In the United States, the most commonly used clinical staging system for chronic lymphocytic leukemia (CLL) is the Rai staging system developed by Dr. Kanti Rai in 1975. Rai staging is based simply on blood tests and physical exam (no imaging tests). The Rai system divides CLL into 5 stages:
Decades later, physicians still use the Rai stages as a way of describing the level of risk from CLL for each patient. The level of risk helps to determine the best CLL management when used with other newer prognostic factors.
- Stage 0 is low-risk.
- Stages I and II are intermediate-risk.
- Stages III and IV are high-risk.
Staging in CLL/SLL should not use the Ann Arbor staging system, which would automatically classify the all CLL as stage IV, because all cases of CLL have tumor cells in the bone marrow.

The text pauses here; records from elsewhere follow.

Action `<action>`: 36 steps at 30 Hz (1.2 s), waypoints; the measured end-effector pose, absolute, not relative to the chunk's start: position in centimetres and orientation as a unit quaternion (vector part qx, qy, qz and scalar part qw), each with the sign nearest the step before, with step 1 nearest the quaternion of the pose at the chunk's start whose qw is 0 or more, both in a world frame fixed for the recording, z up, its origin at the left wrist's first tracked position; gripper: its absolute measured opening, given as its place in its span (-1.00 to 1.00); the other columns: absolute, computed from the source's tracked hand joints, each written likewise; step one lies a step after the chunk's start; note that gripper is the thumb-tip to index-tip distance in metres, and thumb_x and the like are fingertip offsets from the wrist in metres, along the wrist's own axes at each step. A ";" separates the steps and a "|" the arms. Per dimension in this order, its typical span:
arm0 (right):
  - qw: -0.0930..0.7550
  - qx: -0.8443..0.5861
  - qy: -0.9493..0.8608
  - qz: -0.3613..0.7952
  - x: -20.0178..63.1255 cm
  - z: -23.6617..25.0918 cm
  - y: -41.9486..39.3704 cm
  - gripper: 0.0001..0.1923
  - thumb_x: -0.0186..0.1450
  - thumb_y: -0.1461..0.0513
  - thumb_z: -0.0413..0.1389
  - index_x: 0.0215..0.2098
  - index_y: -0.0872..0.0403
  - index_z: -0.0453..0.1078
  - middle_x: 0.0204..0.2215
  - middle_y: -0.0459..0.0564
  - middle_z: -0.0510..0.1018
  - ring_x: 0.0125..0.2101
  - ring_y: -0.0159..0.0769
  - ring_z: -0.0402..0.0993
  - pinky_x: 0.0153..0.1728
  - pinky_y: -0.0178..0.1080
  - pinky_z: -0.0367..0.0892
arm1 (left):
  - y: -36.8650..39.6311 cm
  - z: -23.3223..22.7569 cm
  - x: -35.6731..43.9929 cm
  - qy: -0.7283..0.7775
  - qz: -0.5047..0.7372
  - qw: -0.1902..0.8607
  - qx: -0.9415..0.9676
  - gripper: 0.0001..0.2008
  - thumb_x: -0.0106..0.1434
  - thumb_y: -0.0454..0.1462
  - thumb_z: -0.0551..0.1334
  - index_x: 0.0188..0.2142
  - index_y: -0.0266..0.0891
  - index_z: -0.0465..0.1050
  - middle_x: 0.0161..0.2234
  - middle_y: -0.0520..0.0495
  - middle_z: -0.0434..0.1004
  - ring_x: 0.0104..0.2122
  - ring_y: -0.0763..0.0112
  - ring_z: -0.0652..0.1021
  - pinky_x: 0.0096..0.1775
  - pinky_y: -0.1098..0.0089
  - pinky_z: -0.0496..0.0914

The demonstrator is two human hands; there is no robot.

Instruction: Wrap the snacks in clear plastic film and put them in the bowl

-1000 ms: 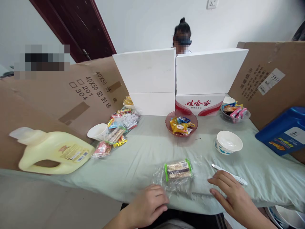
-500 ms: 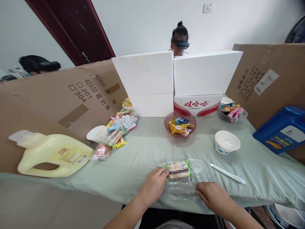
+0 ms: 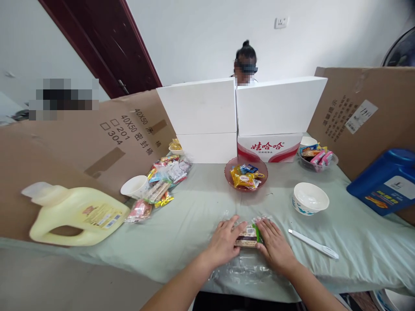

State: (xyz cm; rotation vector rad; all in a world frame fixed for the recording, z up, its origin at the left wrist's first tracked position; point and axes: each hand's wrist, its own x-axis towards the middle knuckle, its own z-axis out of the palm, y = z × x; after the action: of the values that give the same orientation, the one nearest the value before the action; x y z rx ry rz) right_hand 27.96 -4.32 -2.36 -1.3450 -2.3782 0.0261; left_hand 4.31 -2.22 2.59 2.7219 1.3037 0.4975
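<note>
A wrapped wafer-like snack bar (image 3: 247, 240) with green packet ends lies at the front of the table. Beneath and around it spreads a crinkled clear plastic sheet (image 3: 241, 268). My left hand (image 3: 224, 242) rests over the bar's left end, fingers stretched and apart. On the other end lies my right hand (image 3: 275, 245), its fingers extended and flat. Between the two hands the middle of the bar shows; its ends are partly covered. A white plastic utility knife or similar slim tool (image 3: 314, 243) lies right of my right hand.
Ahead is a pink glass bowl (image 3: 229, 182) of small packets; a paper bowl (image 3: 306, 209) stands right of it. Packaged snacks (image 3: 162, 181) and a yellow jug (image 3: 97, 211) sit left, a blue bottle (image 3: 384, 181) right. White boxes (image 3: 201, 108) and cardboard border the table.
My right hand has moved up and left from the sheet's lower right onto the bar's right end. My left hand has shifted onto the bar, its fingers now spread.
</note>
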 end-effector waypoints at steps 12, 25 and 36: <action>0.173 -0.497 -0.850 0.041 27.6 -2.2 -4.4 -0.38 0.34 -0.02 0.00 0.28 0.08 0.14 0.25 0.13 0.24 0.26 -0.03 0.08 0.19 0.07 0.11 | 6.7 6.8 -3.5 0.641 0.266 0.087 0.715 -0.53 0.04 -0.41 0.25 -0.01 -0.23 0.35 -0.09 -0.10 0.35 -0.19 0.28 0.54 -0.09 0.27 0.43; 0.140 -0.517 -0.843 0.048 27.5 -1.4 -4.3 -0.41 0.37 -0.06 -0.09 0.27 0.01 0.17 0.28 0.05 0.19 0.27 -0.10 0.06 0.22 -0.01 0.00 | 14.5 13.2 11.6 0.470 0.316 0.013 0.824 -0.67 0.15 -0.28 0.32 -0.08 -0.29 0.41 -0.04 -0.25 0.41 0.01 0.07 0.40 0.05 0.08 0.31; 0.159 -0.544 -0.822 -0.060 27.2 -3.4 -4.5 -0.35 0.30 -0.02 0.01 0.29 0.04 0.13 0.30 0.11 0.13 0.29 0.07 -0.06 0.20 0.10 -0.03 | 0.9 0.6 6.4 0.357 0.164 0.055 0.918 -0.73 0.27 -0.21 0.16 -0.05 -0.20 0.45 0.04 -0.17 0.46 0.07 0.15 0.41 0.11 0.09 0.26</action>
State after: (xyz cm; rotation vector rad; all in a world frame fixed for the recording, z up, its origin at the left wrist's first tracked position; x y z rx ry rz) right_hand 27.20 -4.50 -3.41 -1.5542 -2.3492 -0.1710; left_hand 6.39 0.91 0.58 2.7870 1.0826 0.4967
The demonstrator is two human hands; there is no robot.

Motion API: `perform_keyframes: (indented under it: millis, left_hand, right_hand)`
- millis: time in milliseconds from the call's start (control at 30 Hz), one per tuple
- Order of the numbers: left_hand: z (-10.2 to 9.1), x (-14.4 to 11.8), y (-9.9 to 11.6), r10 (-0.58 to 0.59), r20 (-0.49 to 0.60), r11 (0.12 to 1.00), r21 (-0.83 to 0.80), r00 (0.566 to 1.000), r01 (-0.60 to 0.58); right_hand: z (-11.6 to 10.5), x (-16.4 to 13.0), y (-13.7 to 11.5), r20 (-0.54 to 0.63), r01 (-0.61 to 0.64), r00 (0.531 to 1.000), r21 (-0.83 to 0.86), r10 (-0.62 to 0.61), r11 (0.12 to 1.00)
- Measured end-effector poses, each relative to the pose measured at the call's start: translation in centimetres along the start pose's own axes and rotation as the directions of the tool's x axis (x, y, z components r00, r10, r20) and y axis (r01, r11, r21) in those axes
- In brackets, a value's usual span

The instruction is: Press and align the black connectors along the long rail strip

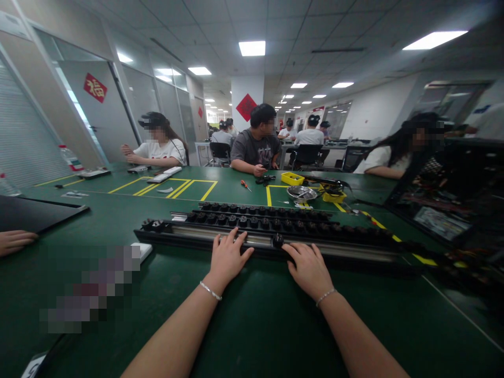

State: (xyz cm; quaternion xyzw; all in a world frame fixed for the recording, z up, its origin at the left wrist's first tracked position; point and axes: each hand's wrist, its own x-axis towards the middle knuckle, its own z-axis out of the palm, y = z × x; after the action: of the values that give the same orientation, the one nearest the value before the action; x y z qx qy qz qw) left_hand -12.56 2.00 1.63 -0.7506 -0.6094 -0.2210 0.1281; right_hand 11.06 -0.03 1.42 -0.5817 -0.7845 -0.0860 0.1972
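Observation:
A long black rail [338, 249] with a silvery channel lies across the green table in front of me. My left hand [230, 257] rests on its front edge with the fingers spread, holding nothing. My right hand [311, 264] lies on the rail further right, fingers stretched out. Its fingertips are beside a small black round module [277, 240] seated in the channel; whether they touch it I cannot tell. Two more modules [153, 225] sit at the rail's left end. Behind it, parallel rails carry rows of several similar black modules [244, 210].
Beyond the rails are a metal bowl [301, 193], a yellow bin [292, 179] and a screwdriver [245, 185]. An open black case [444, 194] stands at right. A pixelated object [94, 283] lies left, near another person's hand [16, 242]. People sit across the table.

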Motion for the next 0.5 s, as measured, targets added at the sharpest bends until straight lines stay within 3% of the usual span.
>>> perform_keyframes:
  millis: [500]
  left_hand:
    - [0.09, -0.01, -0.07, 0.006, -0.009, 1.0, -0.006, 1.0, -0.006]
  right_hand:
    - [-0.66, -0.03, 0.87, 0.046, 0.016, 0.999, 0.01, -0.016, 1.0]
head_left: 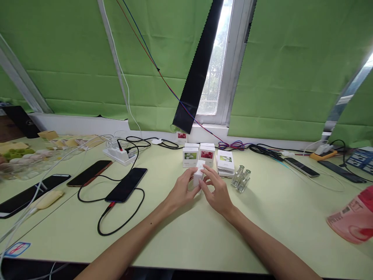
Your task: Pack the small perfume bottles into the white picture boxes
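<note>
The small white box [199, 175] is partly hidden by the left hand [182, 190] and right hand [217, 190], so each grip is only partly seen. Its print is too small to be read. The pink bag [354, 219] is cut off at the right edge.

Two bare forearms are showing in the view, coming in from the bottom edge; no sleeve is covering either of them, from the lower edge up to the wrist; the left hand [183, 189] is wearing no glove, ring or watch that can be seen; the right hand [217, 190] is also wearing nothing, with no bracelet at the wrist; the fingers are looking slim, and the nails are too small to tell more.
</note>
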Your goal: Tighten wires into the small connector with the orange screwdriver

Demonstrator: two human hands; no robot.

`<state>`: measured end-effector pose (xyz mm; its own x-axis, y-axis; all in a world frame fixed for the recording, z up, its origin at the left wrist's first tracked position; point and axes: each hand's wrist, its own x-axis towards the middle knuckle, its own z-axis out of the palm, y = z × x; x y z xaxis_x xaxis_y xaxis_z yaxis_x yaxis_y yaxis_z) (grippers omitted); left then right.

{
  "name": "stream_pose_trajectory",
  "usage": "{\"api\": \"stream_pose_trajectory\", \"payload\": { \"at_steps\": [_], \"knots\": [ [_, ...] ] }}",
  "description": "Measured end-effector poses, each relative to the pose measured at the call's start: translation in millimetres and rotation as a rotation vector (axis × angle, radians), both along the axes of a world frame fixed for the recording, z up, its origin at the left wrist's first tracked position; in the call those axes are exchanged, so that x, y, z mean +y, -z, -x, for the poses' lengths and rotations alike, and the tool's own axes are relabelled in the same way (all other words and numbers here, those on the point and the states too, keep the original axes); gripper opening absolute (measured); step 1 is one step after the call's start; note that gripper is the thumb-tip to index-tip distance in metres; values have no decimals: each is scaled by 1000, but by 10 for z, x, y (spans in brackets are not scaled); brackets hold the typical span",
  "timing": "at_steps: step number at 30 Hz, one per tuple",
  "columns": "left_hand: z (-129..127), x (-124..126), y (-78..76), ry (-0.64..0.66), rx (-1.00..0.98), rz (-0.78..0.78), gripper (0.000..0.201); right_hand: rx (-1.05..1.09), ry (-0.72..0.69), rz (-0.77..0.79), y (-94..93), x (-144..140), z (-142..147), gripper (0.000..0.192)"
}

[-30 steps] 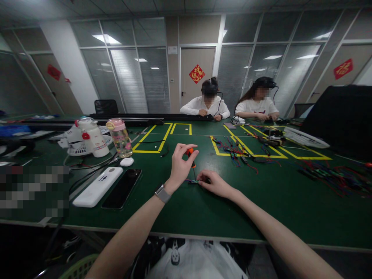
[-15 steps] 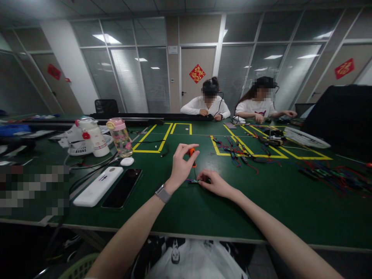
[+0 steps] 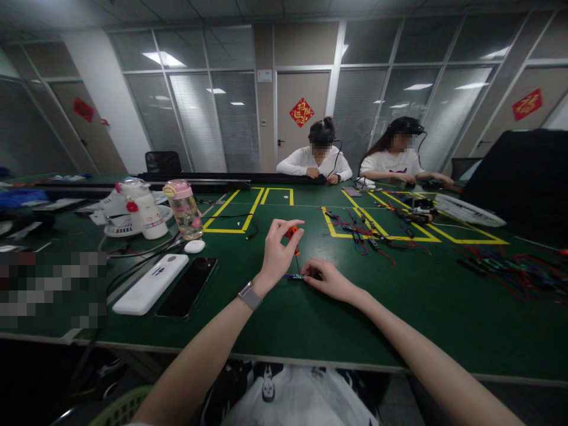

Along with the staging, there are many other factors that help predict a person’s outlook. These factors are sometimes taken into account when looking at possible treatment options. Factors that tend to be linked with shorter survival time are called adverse prognostic factors. Those that predict longer survival are favorable prognostic factors.
Minimum testing should include FISH, TP53 testing and IgHV mutation. FISH and TP53 can change so they must be retested before each treatment.
Adverse prognostic factors
- Deletions of chromosomes 17p or 11q. These are found by Fluorescence In Situ Hybridization (FISH) testing that can determine the status of specific CLL chromosomes in the blood, bone marrow or lymph
- TP53 gene mutation usually found by next generation gene sequencing. TP53 is on the short arm of chromosome 17 (17p) so when it is deleted, TP53 is nonfunctional. These two, 17p deletion and TP53 are critical predictive risk factor in deciding the best treatment
- High blood levels of certain substances, such as beta-2-microglobulin (B2M)
- If the lymphocyte count doubles in less than 6 months (Lymphocyte doubling time or LDT)
- More than 20% of CLL cells containing ZAP-70 or more than 30% containing CD38
- Un-mutated gene for the immunoglobulin heavy chain variable region (IgHV)
- Complex Karyotype (multiple changes in the CLL genetic material)
- More widespread bone marrow involvement
- Advanced age and/or male gender
Favorable prognostic factors
- Non-diffuse (nodular or interstitial) pattern of bone marrow involvement
- Deletion 13q with no other chromosome abnormalities found by FISH
- CLL cells with a mutated gene for IgHV
Please note that this is a partial list of prognostic factors. Some factors become obsolete due to new therapies and diagnostic tools, and are replaced or supplemented by newer factors.
Also remember that while these factors may reliably predict for a group of patients, they do not for any one individual. Each one of us of is different.
All these factors and staging are becoming less “prognostic” in the era of new therapies as many new therapies are agnostic to what would be unfavorable factors with chemo-immunotherapy.
They might be better used be in guiding therapy choices.